──────── Available data

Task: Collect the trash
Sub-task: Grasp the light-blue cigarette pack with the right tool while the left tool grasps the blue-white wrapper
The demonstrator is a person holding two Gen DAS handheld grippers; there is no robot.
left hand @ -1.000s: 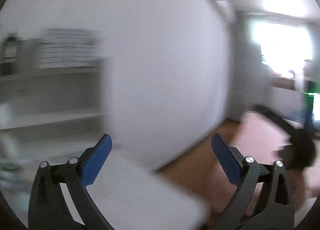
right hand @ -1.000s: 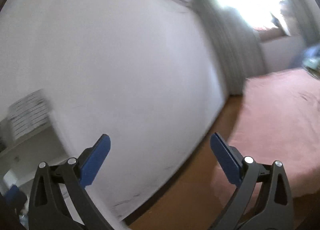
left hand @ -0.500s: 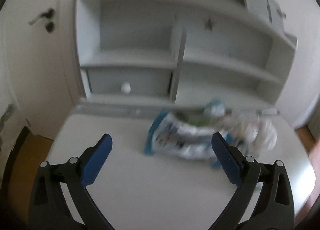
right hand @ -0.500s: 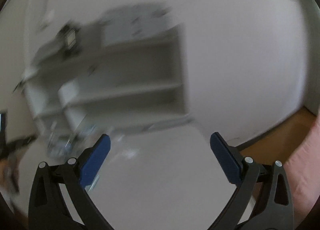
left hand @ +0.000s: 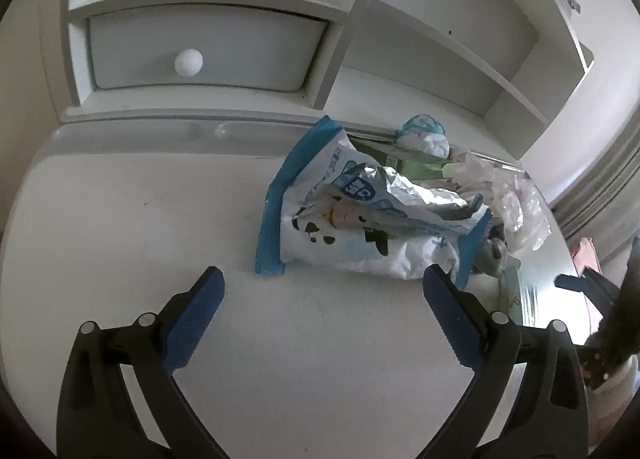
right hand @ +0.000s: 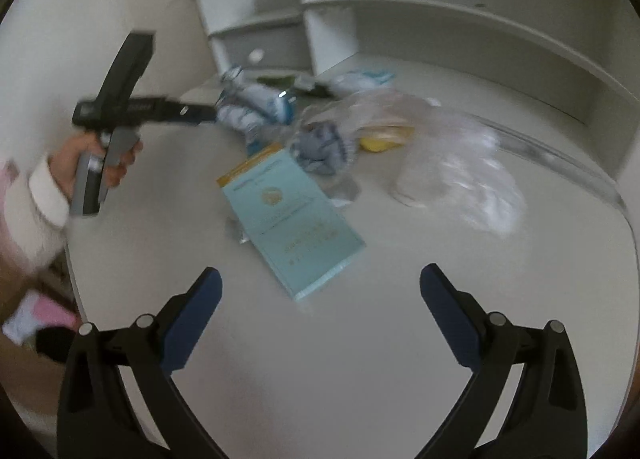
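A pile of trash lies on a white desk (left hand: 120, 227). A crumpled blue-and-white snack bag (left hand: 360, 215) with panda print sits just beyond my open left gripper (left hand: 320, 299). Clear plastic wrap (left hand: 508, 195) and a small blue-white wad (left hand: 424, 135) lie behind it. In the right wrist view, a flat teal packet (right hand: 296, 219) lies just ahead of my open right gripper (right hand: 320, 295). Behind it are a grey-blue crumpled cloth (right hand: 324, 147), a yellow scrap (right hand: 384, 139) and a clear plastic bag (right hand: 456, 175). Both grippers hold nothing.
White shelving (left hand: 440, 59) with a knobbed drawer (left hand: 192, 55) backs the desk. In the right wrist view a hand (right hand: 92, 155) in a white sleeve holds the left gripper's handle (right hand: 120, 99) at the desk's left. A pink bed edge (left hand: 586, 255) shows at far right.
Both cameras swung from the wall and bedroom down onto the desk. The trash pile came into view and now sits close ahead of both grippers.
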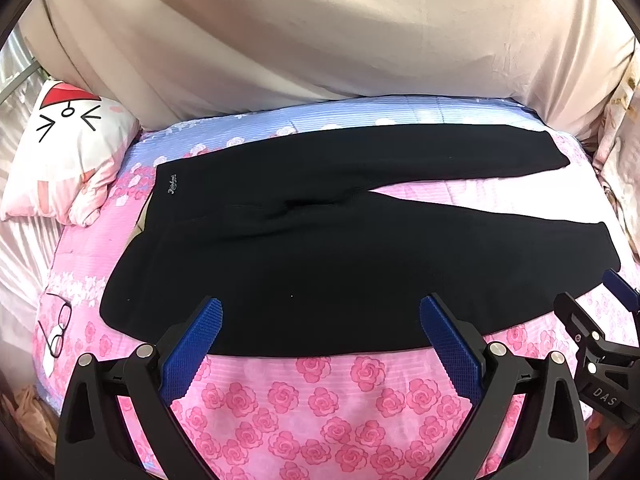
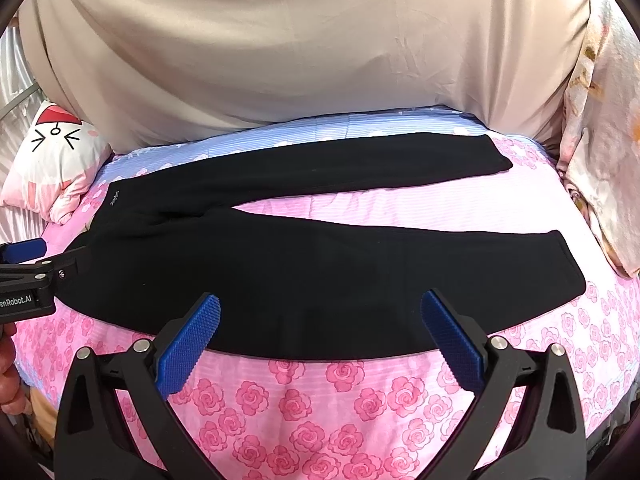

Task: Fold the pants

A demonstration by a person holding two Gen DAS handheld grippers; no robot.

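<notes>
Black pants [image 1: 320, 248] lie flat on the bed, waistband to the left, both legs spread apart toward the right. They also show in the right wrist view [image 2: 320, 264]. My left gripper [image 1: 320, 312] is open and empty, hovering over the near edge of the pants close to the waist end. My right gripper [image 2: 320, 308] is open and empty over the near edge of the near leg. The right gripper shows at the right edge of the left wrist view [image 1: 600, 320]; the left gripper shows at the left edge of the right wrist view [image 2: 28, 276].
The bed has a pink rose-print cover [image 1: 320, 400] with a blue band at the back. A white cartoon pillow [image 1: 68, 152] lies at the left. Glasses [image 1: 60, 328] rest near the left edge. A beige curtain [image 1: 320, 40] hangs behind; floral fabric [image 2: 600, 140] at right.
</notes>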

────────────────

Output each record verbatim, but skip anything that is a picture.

| Written solution |
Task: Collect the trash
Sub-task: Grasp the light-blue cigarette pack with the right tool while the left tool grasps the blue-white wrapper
The demonstrator is a person holding two Gen DAS handheld grippers; there is no robot.
left hand @ -1.000s: 
right hand @ -1.000s: 
left hand @ -0.500s: 
right hand @ -0.500s: 
left hand @ +0.000s: 
right hand @ +0.000s: 
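A pile of trash lies on a white desk (left hand: 120, 227). A crumpled blue-and-white snack bag (left hand: 360, 215) with panda print sits just beyond my open left gripper (left hand: 320, 299). Clear plastic wrap (left hand: 508, 195) and a small blue-white wad (left hand: 424, 135) lie behind it. In the right wrist view, a flat teal packet (right hand: 296, 219) lies just ahead of my open right gripper (right hand: 320, 295). Behind it are a grey-blue crumpled cloth (right hand: 324, 147), a yellow scrap (right hand: 384, 139) and a clear plastic bag (right hand: 456, 175). Both grippers hold nothing.
White shelving (left hand: 440, 59) with a knobbed drawer (left hand: 192, 55) backs the desk. In the right wrist view a hand (right hand: 92, 155) in a white sleeve holds the left gripper's handle (right hand: 120, 99) at the desk's left. A pink bed edge (left hand: 586, 255) shows at far right.
Both cameras swung from the wall and bedroom down onto the desk. The trash pile came into view and now sits close ahead of both grippers.
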
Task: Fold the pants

A demonstration by a person holding two Gen DAS handheld grippers; no robot.

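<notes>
Black pants [image 1: 320, 248] lie flat on the bed, waistband to the left, both legs spread apart toward the right. They also show in the right wrist view [image 2: 320, 264]. My left gripper [image 1: 320, 312] is open and empty, hovering over the near edge of the pants close to the waist end. My right gripper [image 2: 320, 308] is open and empty over the near edge of the near leg. The right gripper shows at the right edge of the left wrist view [image 1: 600, 320]; the left gripper shows at the left edge of the right wrist view [image 2: 28, 276].
The bed has a pink rose-print cover [image 1: 320, 400] with a blue band at the back. A white cartoon pillow [image 1: 68, 152] lies at the left. Glasses [image 1: 60, 328] rest near the left edge. A beige curtain [image 1: 320, 40] hangs behind; floral fabric [image 2: 600, 140] at right.
</notes>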

The output is now finished.